I have never been a fitness buff, but my lack of activity had reached an all-time low. I was determined to turn that around and do something good for myself. The decision to start moving was not made lightly. In the past, I would jump into an overly ambitious exercise regimen that would last maybe one day. This time, I carefully thought out what I am able to do, factoring in time and equipment available to me. I also forced myself to cast off comparisons. I get envious of people who are able to run marathons, swim laps at the pool, and lift thousands of pounds of weights… and I become discouraged because these are not things I can do. I had to make myself realize that I am not at that level and be okay with it.
I decided to simply walk. Walking is something I can do, and more important, is something I enjoy. Starting an exercise regimen of walking would still be better than doing the nothing I had been doing. So it was with this in mind that I began walking every morning. My goal was to walk between two and three miles, although I decided even one mile would be sufficient. No guilt allowed in this exercise plan!

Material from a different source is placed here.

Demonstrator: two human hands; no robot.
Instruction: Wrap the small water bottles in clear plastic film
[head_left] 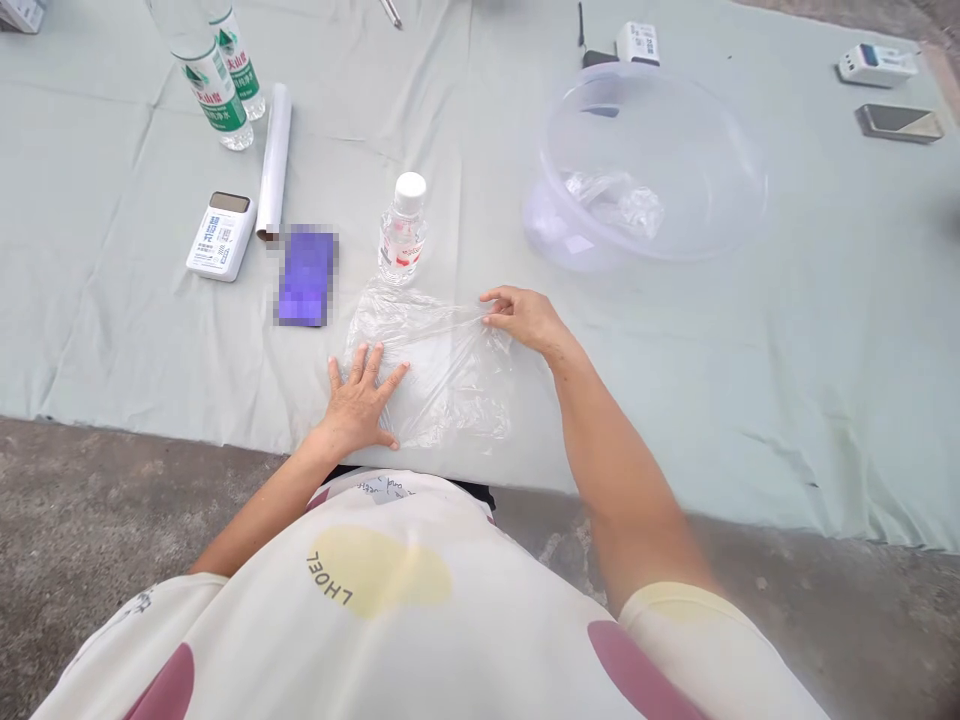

To keep track of my workouts, I utilized an app which measured the time and distance I walked each morning. And for 32 days, I managed to do it! 32 days straight, averaging 2.37 miles each day. I didn’t walk very quickly at all; I’m actually rather embarrassed about the pace at which I trudged. I will share that I burned 8421 calories. That’s quite an achievement, right? I enjoyed the time I ambulated throughout my neighborhood, and I felt healthier. I also slept better at night (when The Husband wasn’t waking me sawing logs). I made my walks “my time” to think, dream, and worry while I put one foot in front of the other.
My 32-day streak ended last week, shortly after I stepped on the scale and did not see a decrease in the number on the display. The Husband claims this is due to an increase in muscle mass, but I think he’s blowing sunshine up my (already too big) butt. Whatever the reason, I am discouraged as I had hoped to see more visible progress from the daily exercise.
I plan to continue my walking regimen, and hope to have a 33 day (or more!) streak next. So far, though, there have been hiccups. I haven’t been able to motivate myself to get going, although I am anxious to do so. I know this is something I can do and want to do. For some reason, though, I can’t convince myself of this when I wake each morning. Yet.